Location
- Brentville Subdivision, Barangay Mamplasan Biñan, Laguna, 4024 Philippines
- 14°18′12″N 121°4′55″E﻿ / ﻿14.30333°N 121.08194°E

Information
- Type: Private international school
- Established: 1909; 117 years ago
- President: Jason Atkins
- Headmaster: Jason Atkins
- Grades: Preschool– Grade 12
- Campus: Manila Campus
- Campus size: 26 acres / 10.6 hectares
- Color: Maroon
- Athletics conference: Asia Pacific Activities Conference
- Mascot: Lion
- Accreditation: Western Association of Schools and Colleges
- Yearbook: Ganza
- Website: brent.edu.ph;

= Brent International School =

Brent International School (abbreviation: Brent School or Brent Manila) is an international co-educational, day school associated with the Episcopal Church in the Philippines. It has campuses in different locations throughout the Philippines: Brent School Manila in Brgy. Mamplasan, Biñan, Laguna; Brent School Baguio; and Brent School Subic.

==Campus==
===Manila===
In 1984, the Board of Trustees of Brent School established Brent International School Manila in Pasig, Metro Manila (that location has since closed). This second Brent school assumed the traditions, the style, and the educational system of its mother school, and its first twelve students graduated in 1986. Brent School Manila is now the Main Campus, located in Biñan, and the member school of Asia Pacific Activities Conference. The campus contains two learning center buildings; one for the upper school, middle school and lower school students and the other for students below third grade. The school also has two fields for after-school activities and an oval track.

==The International Baccalaureate Program==
Brent International School is among the few schools in the Philippines to offer the International Baccalaureate Diploma Programme for students in the 11th and 12th grades.
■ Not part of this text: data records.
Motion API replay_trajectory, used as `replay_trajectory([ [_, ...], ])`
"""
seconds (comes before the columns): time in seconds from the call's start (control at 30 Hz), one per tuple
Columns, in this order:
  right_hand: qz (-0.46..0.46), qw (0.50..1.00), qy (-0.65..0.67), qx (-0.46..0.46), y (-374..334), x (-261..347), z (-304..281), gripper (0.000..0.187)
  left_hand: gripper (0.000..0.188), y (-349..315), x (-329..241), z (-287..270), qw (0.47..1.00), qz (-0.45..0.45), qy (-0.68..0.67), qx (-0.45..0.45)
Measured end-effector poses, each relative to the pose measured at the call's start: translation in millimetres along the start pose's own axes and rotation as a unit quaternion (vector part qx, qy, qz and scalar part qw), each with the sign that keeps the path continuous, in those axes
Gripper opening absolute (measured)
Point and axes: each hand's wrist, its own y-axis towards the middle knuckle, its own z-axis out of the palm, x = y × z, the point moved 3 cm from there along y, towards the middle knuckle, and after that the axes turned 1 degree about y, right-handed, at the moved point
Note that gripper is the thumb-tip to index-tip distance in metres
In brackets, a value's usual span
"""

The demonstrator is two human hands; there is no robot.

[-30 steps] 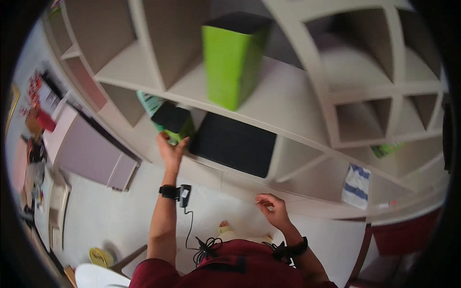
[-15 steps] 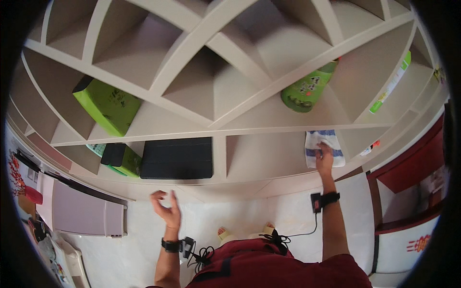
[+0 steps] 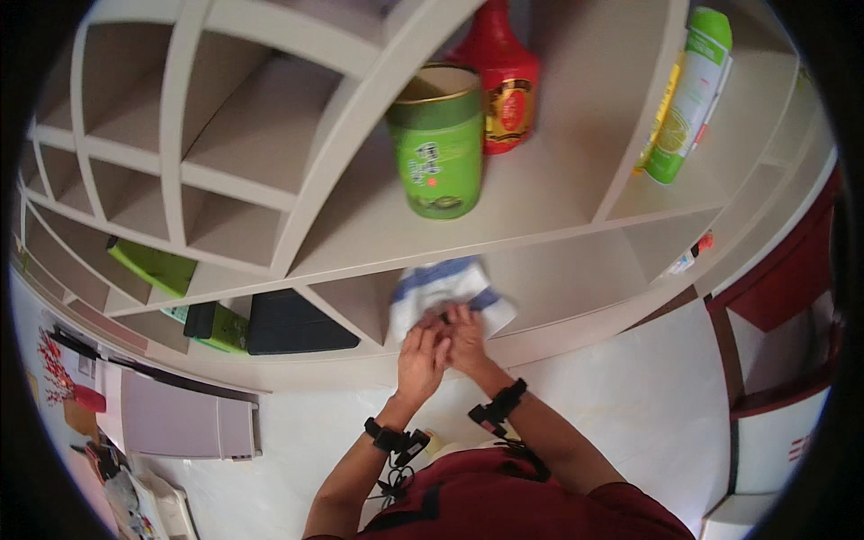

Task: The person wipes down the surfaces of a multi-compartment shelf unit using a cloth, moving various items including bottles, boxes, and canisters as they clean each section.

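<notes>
A white cloth with blue stripes is at the front of the shelf's lower compartment, its near part bunched up. My left hand and my right hand meet at its near edge, fingers bent and closed on it. The fingertips overlap, and a small dark spot between them is too blurred to name. On the board above stands a green canister with its top open. Behind it is a red bottle with a gold-edged label.
A green and white spray can stands in the right compartment. Left of the cloth are a dark flat case and green boxes. White shelf dividers cross above. A pale purple cabinet stands at left, red furniture at right.
My right hand has slid the cloth leftward along the lower shelf. My left hand has come up from over the floor to join it. The view has shifted right and nearer the shelf.
</notes>
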Motion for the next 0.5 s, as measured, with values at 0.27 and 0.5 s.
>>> replay_trajectory([
  [0.27,0.028,0.997,0.003,-0.074,24,-27,-33,0.037,0.038,4,66,68,0.97,-0.073,0.23,0.027],
  [0.5,0.067,0.995,-0.012,-0.066,18,-134,-58,0.046,0.047,66,23,152,0.945,-0.071,0.311,0.064],
])
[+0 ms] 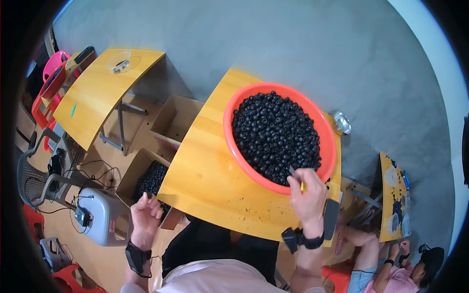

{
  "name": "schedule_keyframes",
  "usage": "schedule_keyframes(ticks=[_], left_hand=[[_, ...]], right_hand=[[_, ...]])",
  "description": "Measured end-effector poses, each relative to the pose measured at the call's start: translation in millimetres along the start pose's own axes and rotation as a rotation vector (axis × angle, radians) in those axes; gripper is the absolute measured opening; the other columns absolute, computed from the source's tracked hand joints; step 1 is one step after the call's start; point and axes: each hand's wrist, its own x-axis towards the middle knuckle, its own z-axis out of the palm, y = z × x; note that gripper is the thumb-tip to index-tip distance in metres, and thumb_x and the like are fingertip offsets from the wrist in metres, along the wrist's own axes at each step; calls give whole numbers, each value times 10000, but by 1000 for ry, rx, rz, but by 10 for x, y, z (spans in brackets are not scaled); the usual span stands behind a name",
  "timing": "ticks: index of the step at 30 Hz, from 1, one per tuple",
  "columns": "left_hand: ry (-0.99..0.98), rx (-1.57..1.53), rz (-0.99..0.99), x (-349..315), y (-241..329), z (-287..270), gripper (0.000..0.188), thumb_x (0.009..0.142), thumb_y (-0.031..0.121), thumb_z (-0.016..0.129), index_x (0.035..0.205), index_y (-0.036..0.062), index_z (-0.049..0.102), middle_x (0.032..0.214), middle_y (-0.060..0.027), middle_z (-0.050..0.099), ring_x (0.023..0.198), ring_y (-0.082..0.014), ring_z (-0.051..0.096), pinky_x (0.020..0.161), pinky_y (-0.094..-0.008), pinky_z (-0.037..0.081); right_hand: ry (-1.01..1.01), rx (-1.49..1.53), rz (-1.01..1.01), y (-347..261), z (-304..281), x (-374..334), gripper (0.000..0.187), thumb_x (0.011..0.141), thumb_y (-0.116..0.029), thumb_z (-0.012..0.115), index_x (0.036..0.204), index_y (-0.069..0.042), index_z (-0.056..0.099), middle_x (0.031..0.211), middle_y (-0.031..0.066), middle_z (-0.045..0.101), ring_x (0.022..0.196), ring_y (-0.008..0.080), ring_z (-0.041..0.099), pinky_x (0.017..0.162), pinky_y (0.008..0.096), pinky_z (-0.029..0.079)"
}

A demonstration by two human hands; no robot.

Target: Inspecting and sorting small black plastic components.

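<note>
My right hand (308, 193) rests at the near rim of a large orange basin (233, 105) heaped with small black round beads (276, 136). It grips a small tool with a yellow handle and a grey tip (299, 179) that points into the beads. My left hand (145, 212) hangs off the left side of the wooden table (210, 171), fingers loosely curled, holding nothing I can see. It hovers over a cardboard box (128, 173) on the floor that holds more black beads. Both wrists wear black bands.
A second wooden table (97, 93) with a clear dish stands at the left, an empty cardboard box (171, 119) between the tables. A grey canister (100, 217), cables and red stools crowd the lower left. Another person (391, 273) sits lower right by a third table (393, 195).
</note>
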Motion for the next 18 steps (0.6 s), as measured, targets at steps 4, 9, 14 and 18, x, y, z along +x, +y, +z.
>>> schedule_keyframes(ticks=[4,9,14,18], left_hand=[[161,116,-95,235,177,-402,236,868,251,572,1018,70,554,714,21,500,501,-82,330,479,-232,269],[274,82,-22,137,174,-153,278,833,181,559,1087,73,526,707,25,465,498,-81,313,473,-221,251],[-14,-50,-16,-89,102,225,311,799,154,583,1082,42,522,680,16,385,494,-94,269,451,-233,239],[-212,17,-56,-373,-34,705,258,844,195,611,1028,21,562,649,23,364,507,-95,335,461,-241,308]], right_hand=[[-159,-133,99,310,133,417,142,738,-114,681,832,-59,590,780,80,578,737,302,598,605,388,461],[-323,-256,88,413,336,566,217,718,-179,709,872,-60,614,820,86,598,776,318,605,650,426,477],[-353,-301,61,283,423,547,165,728,-160,689,810,-52,595,792,85,622,746,314,603,617,396,459],[-192,-186,82,140,347,311,107,747,-83,648,797,-28,570,759,84,608,704,277,610,596,386,450]])
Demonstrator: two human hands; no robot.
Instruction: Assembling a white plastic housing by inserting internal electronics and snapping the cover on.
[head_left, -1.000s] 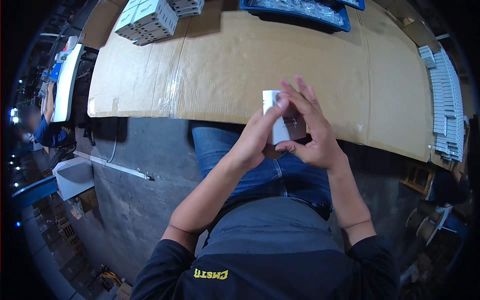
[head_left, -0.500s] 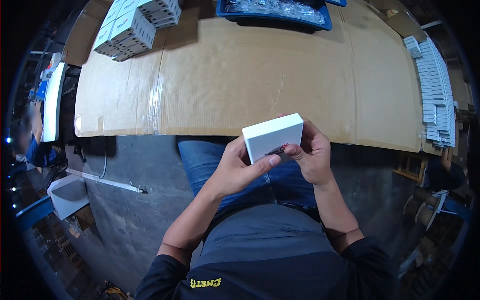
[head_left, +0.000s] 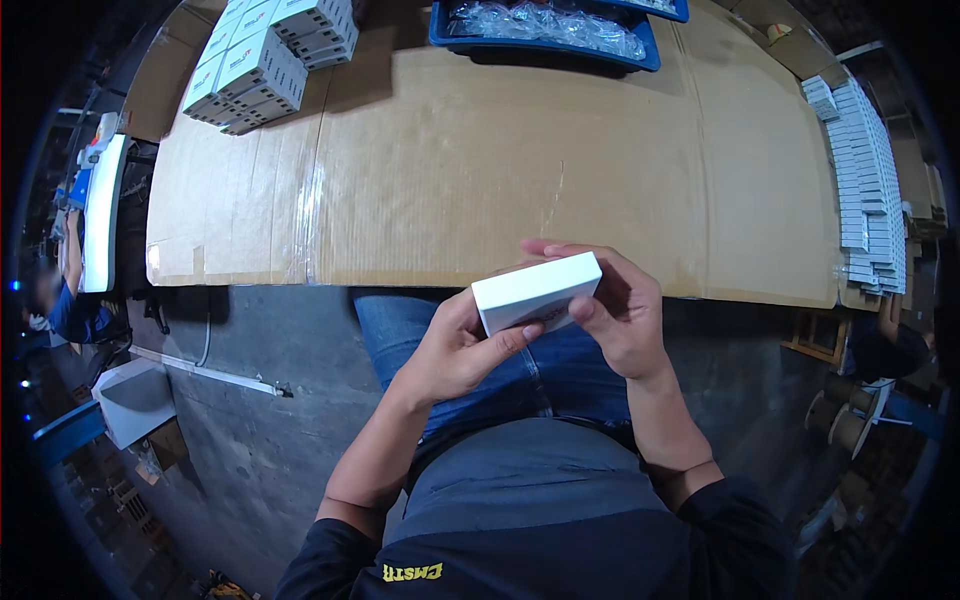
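Note:
A small flat white box (head_left: 537,290) is held between my two hands, just off the near edge of the cardboard-covered table (head_left: 480,180) and above my lap. My left hand (head_left: 455,350) grips its left side, the thumb lying across the lower face. Around the right side curls my right hand (head_left: 628,315), its thumb near the lower corner and its fingers behind the box. One narrow plain side of the box faces up. The fingers behind it are mostly hidden.
Stacked white boxes (head_left: 262,75) stand at the table's far left. A blue tray (head_left: 545,50) of clear plastic-wrapped items lies at the far middle. More white boxes (head_left: 868,190) are piled along the right end. Other people work at left (head_left: 75,300) and right (head_left: 885,340).
The box has tilted so its printed face shows less, and it has come slightly lower and to the left. Fingers of my right hand now extend behind its top.

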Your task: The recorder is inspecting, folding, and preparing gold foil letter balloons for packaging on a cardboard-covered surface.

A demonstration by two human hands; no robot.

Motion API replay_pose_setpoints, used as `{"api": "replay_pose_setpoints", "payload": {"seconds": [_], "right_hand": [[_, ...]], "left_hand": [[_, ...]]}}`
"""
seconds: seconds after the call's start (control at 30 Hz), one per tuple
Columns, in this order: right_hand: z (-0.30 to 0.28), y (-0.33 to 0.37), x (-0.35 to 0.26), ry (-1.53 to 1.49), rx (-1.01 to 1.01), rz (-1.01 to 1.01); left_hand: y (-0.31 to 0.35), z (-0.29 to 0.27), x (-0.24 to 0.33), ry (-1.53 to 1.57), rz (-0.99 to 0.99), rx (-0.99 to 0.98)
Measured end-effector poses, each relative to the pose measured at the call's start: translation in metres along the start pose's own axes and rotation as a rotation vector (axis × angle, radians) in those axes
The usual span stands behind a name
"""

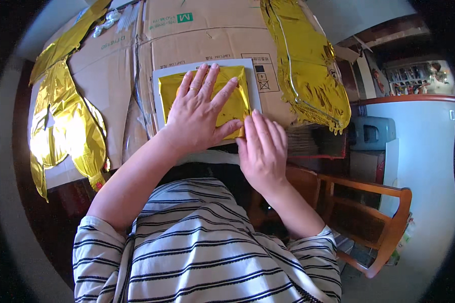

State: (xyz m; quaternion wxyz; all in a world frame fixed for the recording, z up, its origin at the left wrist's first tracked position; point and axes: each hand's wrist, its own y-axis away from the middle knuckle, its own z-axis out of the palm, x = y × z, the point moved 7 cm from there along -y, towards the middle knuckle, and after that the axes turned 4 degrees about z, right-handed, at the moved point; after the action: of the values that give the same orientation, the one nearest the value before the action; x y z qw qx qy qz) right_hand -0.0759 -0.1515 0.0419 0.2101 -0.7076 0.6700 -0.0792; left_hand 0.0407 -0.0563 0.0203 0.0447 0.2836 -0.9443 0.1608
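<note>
A flat gold foil balloon (234,105), folded into a rough rectangle, lies on a pale grey board (255,90). My left hand (199,108) presses down on the foil with its fingers spread, a ring on one of them. At the lower right corner of the foil, my right hand (264,151) has its fingers together, with the thumb tucked beneath them, gripping the edge. The exact pinch is partly hidden behind the fingers. Both board and foil rest on flattened brown cardboard (212,43).
More unfilled gold foil (68,123) drapes over the cardboard's left side. Another long gold foil piece (308,65) with a thin pale strip hangs at the right. A wooden chair (369,202) stands to the right, near a grey-blue plastic container (374,132) and a white counter (419,156).
</note>
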Motion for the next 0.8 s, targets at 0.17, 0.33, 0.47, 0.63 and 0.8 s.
{"api": "replay_pose_setpoints", "payload": {"seconds": [0.17, 0.33, 0.47, 0.63, 0.8], "right_hand": [[-0.016, -0.009, 0.039, -0.484, -0.028, 0.531], [0.002, -0.022, 0.055, -0.605, -0.184, 0.588], [0.017, -0.023, 0.064, -0.754, -0.295, 0.698], [0.026, -0.026, 0.065, -0.815, -0.393, 0.718], [0.026, -0.033, 0.067, -0.694, -0.542, 0.68]], "left_hand": [[0.001, -0.003, -0.002, 0.015, -0.028, -0.016], [0.001, -0.002, -0.002, 0.028, -0.031, -0.018], [0.0, -0.001, -0.002, 0.025, -0.039, -0.026], [0.001, -0.002, -0.003, 0.048, -0.038, -0.007], [0.002, -0.003, -0.003, 0.034, -0.024, -0.004]]}}
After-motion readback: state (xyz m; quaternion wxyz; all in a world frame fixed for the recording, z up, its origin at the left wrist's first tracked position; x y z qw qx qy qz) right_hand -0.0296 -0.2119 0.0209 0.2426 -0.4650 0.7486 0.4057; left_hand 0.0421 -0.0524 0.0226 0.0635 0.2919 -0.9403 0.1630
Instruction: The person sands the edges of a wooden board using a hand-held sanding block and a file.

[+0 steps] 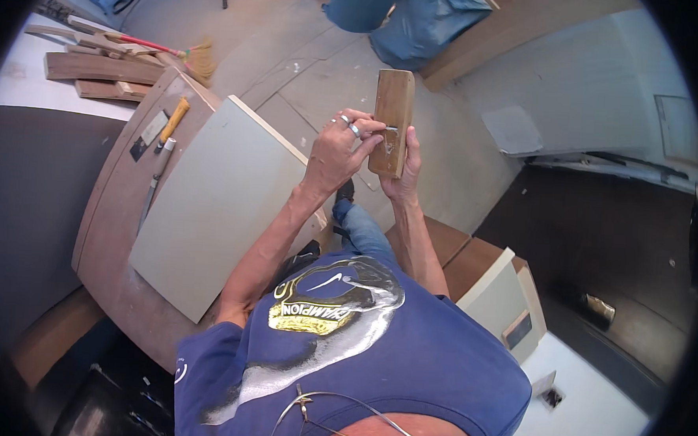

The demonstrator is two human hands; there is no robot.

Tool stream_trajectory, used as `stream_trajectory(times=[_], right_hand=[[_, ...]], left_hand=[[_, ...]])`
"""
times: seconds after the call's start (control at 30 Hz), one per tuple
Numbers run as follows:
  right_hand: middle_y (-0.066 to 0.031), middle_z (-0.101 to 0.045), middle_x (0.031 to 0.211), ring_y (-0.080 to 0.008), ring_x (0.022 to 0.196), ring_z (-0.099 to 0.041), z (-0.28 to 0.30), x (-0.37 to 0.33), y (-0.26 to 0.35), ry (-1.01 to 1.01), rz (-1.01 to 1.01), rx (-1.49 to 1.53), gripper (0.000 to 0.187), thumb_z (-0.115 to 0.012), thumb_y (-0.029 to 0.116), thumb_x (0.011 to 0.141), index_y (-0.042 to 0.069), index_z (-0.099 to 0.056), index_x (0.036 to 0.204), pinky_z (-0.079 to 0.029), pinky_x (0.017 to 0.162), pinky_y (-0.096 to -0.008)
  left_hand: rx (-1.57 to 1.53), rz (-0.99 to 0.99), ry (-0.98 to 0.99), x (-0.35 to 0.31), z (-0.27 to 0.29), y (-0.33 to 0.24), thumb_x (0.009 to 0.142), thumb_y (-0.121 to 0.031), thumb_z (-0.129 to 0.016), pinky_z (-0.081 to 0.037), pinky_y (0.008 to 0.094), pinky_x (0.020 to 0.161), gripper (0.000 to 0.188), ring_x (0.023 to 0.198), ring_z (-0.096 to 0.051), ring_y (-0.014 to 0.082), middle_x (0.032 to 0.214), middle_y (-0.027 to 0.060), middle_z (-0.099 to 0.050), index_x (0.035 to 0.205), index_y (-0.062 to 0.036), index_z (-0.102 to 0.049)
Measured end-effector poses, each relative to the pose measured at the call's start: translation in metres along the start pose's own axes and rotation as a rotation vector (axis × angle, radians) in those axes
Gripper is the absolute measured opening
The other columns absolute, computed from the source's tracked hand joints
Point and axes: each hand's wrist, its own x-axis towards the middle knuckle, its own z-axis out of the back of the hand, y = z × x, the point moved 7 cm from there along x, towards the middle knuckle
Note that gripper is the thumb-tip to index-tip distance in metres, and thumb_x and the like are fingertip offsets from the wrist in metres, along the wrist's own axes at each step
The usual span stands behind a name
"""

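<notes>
In front of me, my right hand (408, 164) grips an upright wooden plane body (393, 90) from the right and below, thumb along its edge. There is a slot in the face and pale marks like shavings below it. My left hand (339, 156), with rings on its fingers, reaches across from the left, its fingers drawn together. Its fingertips touch the face beside the slot. A small thin dark piece shows at the fingertips, too small to name.
On the left workbench (109, 194) lie a pale panel (223, 203), a yellow-handled tool (174, 120), a flat metal blade (150, 132) and a long bar-like tool (158, 178). Wood offcuts (96, 68) and a broom (199, 60) are farther back. Blue bags (426, 25) stand at the far side.
</notes>
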Motion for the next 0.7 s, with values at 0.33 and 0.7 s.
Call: stream_trajectory(times=[0.33,0.7], right_hand=[[-0.0173,-0.061,0.128,-0.0235,0.114,-0.068,-0.015,0.068,-0.018,0.107,-0.115,-0.085,0.058,-0.061,0.039,0.106,0.008,-0.034,0.146,-0.061,0.095,-0.0386],[-0.0218,-0.066,0.124,-0.0265,0.096,-0.075,-0.005,0.071,-0.043,0.052,-0.261,0.038,0.056,-0.063,0.038,0.105,0.007,-0.036,0.143,-0.065,0.08,-0.0376]], left_hand=[[0.496,-0.006,-0.014,0.042,0.019,0.016,0.088,-0.009,-0.08,-0.054,0.0414,0.08,0.012,0.09,-0.067,0.0282,0.095,0.0071,-0.068,0.095,-0.0084,-0.07],[-0.016,0.475,-0.102,0.037,0.062,0.06,0.105,-0.023,-0.061,-0.051,0.0389,0.079,0.021,0.093,-0.064,0.0177,0.101,0.0071,-0.067,0.103,-0.0027,-0.063]])
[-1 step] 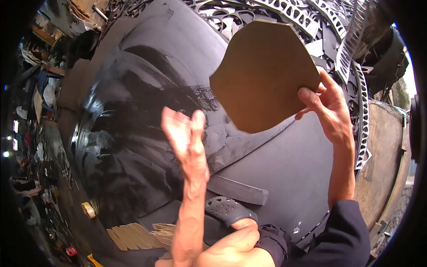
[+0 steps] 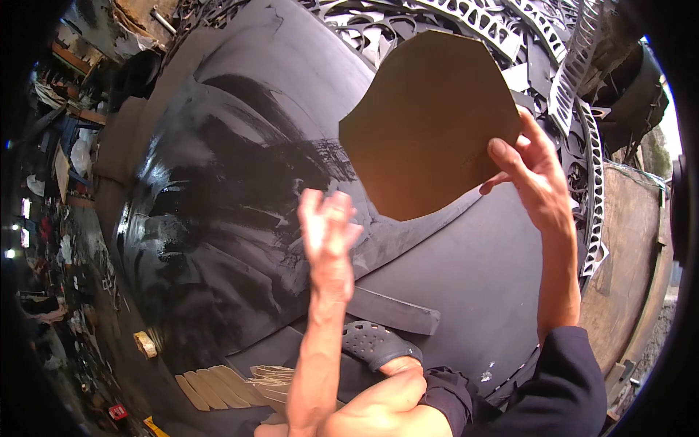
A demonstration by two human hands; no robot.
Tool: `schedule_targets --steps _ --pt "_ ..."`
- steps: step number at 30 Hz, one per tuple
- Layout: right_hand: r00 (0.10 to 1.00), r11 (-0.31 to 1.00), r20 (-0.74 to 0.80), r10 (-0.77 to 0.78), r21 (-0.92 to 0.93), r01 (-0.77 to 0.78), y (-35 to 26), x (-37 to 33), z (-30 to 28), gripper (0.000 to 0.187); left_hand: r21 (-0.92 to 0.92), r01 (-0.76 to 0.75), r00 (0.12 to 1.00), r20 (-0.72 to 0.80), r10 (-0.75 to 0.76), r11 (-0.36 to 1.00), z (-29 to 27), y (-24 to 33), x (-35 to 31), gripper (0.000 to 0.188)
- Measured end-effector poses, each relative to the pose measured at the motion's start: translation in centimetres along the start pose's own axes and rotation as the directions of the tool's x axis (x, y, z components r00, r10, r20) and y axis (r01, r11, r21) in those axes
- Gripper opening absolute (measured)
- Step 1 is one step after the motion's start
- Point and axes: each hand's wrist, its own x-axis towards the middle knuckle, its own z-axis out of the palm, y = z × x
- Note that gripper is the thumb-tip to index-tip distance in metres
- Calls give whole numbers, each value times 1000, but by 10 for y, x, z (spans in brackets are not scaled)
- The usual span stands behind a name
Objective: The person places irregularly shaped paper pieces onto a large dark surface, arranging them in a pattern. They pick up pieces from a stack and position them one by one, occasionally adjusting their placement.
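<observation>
My right hand grips a flat brown sheet with cut, angled edges by its right side, thumb on the near face and fingers behind. It is held up above a large dark grey sheet. Left of the brown sheet and apart from it, my left hand is raised with nothing in it; its fingers are apart and somewhat blurred. Beneath the left hand spreads a black sheet surface with smeared, shiny patches.
Perforated offcut strips pile up at the far side and right. A narrow dark strip lies near my clog. Several tan pieces lie at the near left, by a small yellowish block. A wooden board stands at right.
My left hand has moved right, toward the brown sheet, and slightly down. The brown sheet has tilted a little in my right hand, which keeps its grip.
</observation>
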Motion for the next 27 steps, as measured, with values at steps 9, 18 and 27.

Brent follows an inclusive rather than exclusive policy for the International Baccalaureate Program, allowing any students willing to undertake the heavy course loads to do so. Despite this inclusive philosophy, the average pass rate for Brent diploma candidates for the classes of 2001 to 2007 was 87.3%, well above the world mean of 81.4% for all diploma candidates during the same period. In fact, the last five years the average pass rate was 91.2%. Further, the mean score for Brent IB Diploma awardees over those seven years was 32.7 points, likewise significantly above the 30.1 world mean for the same years.